Many of the Nazi death camps were located inside the territory that is now Poland, yes. But it was not Poland in 1942. Poland then was a conquered and enslaved territory. If we are to identify the killers by nationality—rather than by their Nazi ideology as would be most appropriate—then the camps were German, German, German: ordered into being by Germans, designed by Germans, fulfilling a German plan of murder. When they found local thugs to guard the victims and run the killing machinery, even those low-level wretches were very rarely Polish by language or self-conception: they were more typically Ukrainian, because many Ukrainians—with their own sufferings at the hands of Josef Stalin's Soviet regime fresh in mind—were willing to act as German allies in a war that was advertised as a war against the Bolshevism that had starved their fathers, mothers, and children to death in the early 1930s.

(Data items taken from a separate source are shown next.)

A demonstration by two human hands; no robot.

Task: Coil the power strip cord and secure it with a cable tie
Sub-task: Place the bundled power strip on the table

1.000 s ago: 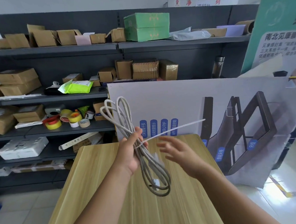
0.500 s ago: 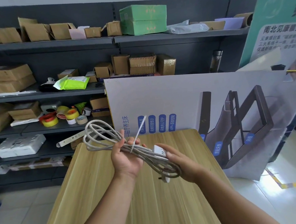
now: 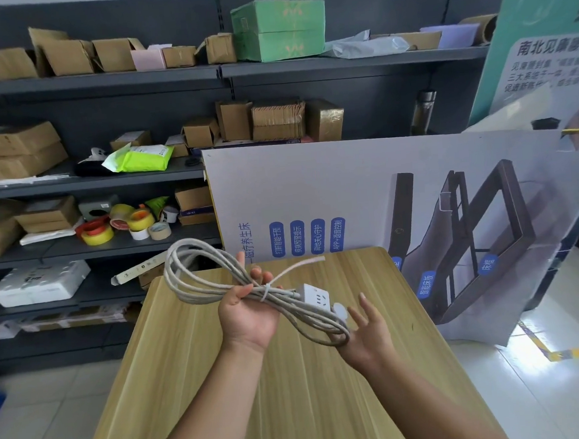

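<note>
A grey-white power strip cord (image 3: pixel 197 287) is coiled into long loops and lies across my left hand (image 3: pixel 248 313), palm up, above the wooden table (image 3: pixel 304 400). A white cable tie (image 3: pixel 293 267) wraps the bundle at my fingers, its loose tail pointing right. The white power strip socket block (image 3: pixel 315 296) and round plug (image 3: pixel 339 311) hang at the coil's right end. My right hand (image 3: pixel 369 333) is palm up under the right loops, fingers spread, touching the cord's lower end.
Dark shelving (image 3: pixel 93 80) with cardboard boxes and tape rolls (image 3: pixel 124 224) fills the back left. A large printed board (image 3: pixel 401 218) leans behind the table's far edge. The tiled floor (image 3: pixel 549 372) shows to the right and left of the table.
The coil swung from hanging upright in my left hand to lying flat across it. My right hand came in, touched the socket end, then opened below the loops. The tie tail dropped to the right.
</note>
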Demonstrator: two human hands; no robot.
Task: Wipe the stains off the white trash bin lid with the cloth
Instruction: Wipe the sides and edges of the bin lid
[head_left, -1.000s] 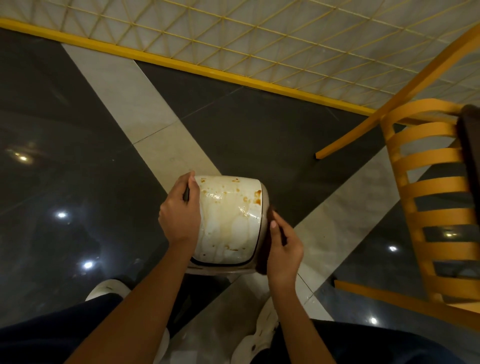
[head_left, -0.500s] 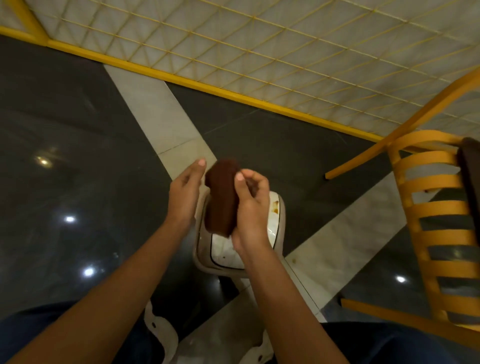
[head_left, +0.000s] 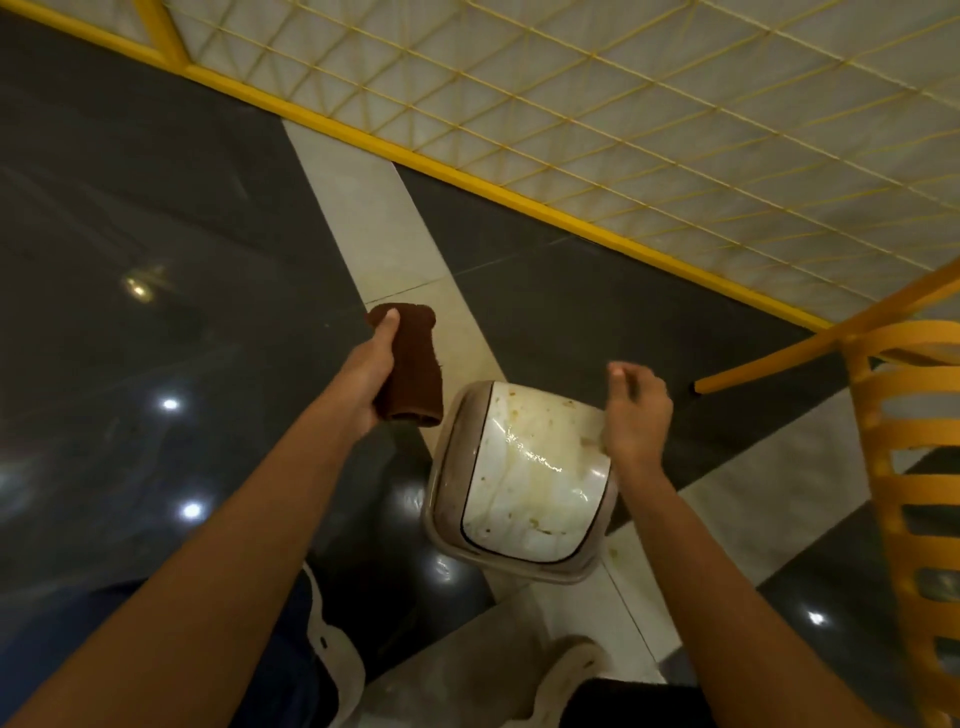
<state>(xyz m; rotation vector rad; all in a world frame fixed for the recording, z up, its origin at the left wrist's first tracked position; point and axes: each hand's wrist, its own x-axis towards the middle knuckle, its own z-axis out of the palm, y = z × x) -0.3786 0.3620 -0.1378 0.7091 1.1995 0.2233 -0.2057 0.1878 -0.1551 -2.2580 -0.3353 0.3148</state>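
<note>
Folded brown fuzzy cloth is clasped in curled fingers of the left hand. Glossy, rounded white lid is brown-stained. Fingers of the right hand are loosely curled, empty.

A dark polished floor mirrors ceiling lights as bright spots (a duller yellowish one glows farther off). A pale tile band runs from a yellow rail toward the camera and meets a second pale band coming from the right. Behind the rail stretches a yellow wire mesh over whitish panels. At the right edge stands a yellow slatted chair, one leg slanting across the dark tile. Two white shoes show at the bottom.
</note>
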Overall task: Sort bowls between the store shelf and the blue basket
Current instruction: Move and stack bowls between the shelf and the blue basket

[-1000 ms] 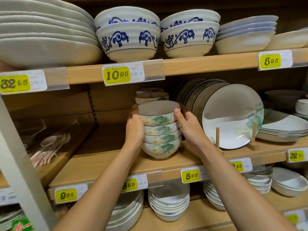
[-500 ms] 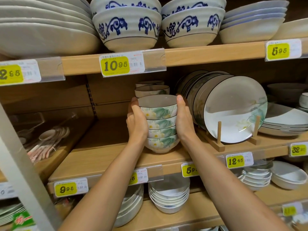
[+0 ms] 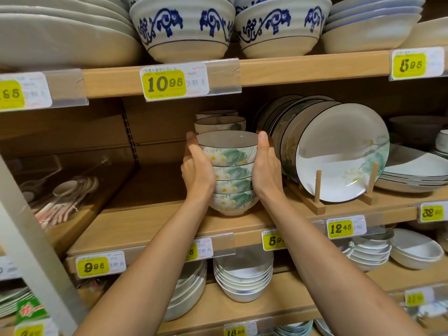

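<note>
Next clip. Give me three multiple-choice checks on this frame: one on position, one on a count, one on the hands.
1. Where is the floral bowl stack relative to the upright plates?
A. left of them
B. right of them
C. one shelf up

2. How many bowls in it?
A. two
B. four
C. seven

3. What do the left hand and right hand do?
A. both grip the stack
B. only one touches it
C. both hang idle

1 A: the plates stand to its right.
2 B: four floral bands show.
3 A: one hand clasps each side.
</note>
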`<state>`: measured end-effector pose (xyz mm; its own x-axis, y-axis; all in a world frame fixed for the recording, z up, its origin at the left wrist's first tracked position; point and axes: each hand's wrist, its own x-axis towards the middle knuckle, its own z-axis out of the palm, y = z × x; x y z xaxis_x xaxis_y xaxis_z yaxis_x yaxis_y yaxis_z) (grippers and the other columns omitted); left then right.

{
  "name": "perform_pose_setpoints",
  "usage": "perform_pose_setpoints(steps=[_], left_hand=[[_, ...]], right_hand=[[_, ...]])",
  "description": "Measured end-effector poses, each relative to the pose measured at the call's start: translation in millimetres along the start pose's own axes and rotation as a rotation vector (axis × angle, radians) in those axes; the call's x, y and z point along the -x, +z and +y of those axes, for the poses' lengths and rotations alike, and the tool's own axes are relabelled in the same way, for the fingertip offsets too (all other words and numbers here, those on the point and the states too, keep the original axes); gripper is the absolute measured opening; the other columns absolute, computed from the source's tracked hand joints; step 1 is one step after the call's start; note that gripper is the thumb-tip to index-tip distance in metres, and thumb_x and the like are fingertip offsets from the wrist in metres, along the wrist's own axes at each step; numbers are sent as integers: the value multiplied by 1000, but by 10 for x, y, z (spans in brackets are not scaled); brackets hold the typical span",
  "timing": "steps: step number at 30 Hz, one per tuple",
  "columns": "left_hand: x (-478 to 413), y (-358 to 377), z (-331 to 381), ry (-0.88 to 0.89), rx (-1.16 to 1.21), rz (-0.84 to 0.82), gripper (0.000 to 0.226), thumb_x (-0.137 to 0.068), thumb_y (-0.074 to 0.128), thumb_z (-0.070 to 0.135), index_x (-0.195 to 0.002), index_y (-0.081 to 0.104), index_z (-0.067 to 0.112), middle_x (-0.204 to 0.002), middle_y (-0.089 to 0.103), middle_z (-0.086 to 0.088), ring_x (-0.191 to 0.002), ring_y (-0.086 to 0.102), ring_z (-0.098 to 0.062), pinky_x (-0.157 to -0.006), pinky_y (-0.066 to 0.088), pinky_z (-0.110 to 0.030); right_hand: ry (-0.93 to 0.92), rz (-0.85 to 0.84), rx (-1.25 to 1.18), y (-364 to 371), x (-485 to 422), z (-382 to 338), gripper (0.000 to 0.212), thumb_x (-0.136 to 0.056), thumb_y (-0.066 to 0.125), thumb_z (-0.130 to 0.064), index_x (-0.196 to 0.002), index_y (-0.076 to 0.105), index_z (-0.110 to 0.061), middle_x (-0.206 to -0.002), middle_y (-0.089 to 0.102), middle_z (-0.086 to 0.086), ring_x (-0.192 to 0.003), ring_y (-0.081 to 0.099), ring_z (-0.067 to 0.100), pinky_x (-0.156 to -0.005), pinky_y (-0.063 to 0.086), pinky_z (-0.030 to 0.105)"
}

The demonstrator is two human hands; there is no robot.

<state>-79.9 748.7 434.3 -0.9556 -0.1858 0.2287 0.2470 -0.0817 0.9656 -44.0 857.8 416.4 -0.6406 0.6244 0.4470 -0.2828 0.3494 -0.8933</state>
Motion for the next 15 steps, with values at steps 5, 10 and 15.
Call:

But Poles? As a Polish friend of mine once bitterly put it, "The Germans despised us so much, they did not even want us as collaborators." [...]I'll give Nile Gardiner the last word:
You may say the Poles are over-sensitive. One might as well say that Americans are under-sensitive. The U.S. has had such a comparatively happy history that it's hard to think of a domestic analogy that would capture what Poles feel when the worst crimes of their worst oppressors are attributed—not to the authors—but to them. "The Hawaiian sneak attack on the U.S. naval base at Pearl Harbor" is a pathetically inadequate approximation, but at least it gets the grammar of the insult. "The Belgian massacre of U.S. prisoners at Malmedy"? No, still not it. Aside from being morally inadequate, such analogies also miss the moral intensity of World War II for Poles. Their war did not end until 1989: they continue to live more intimately with the war's legacy even now, more than almost any other European nation. The medal to Karski was to be part of the process of laying painful memories to rest. It was intended too to strengthen the US-Polish relations that the Obama administration has frayed in pursuit of its "reset" with Russia. Instead, this administration bungled everything: past, present, and future.
Weasel words from the White House will do little however to calm Polish anger. After all, these were carefully scripted remarks by the president reading off a teleprompter. Six millions Poles died at the hands of Nazi Germany during World War Two, including three million Polish Jews during the Holocaust. The president’s use of the term “Polish death camp” is hugely insulting to the Polish people, and will reinforce the growing image across Eastern and Central Europe of an American presidency that cares little for key US allies, especially against the backdrop of its controversial and weak-kneed “reset” policy towards Russia. For a US administration that likes to boast of “smart power,” this was an act of staggering historical ignorance as well as crass insensitivity.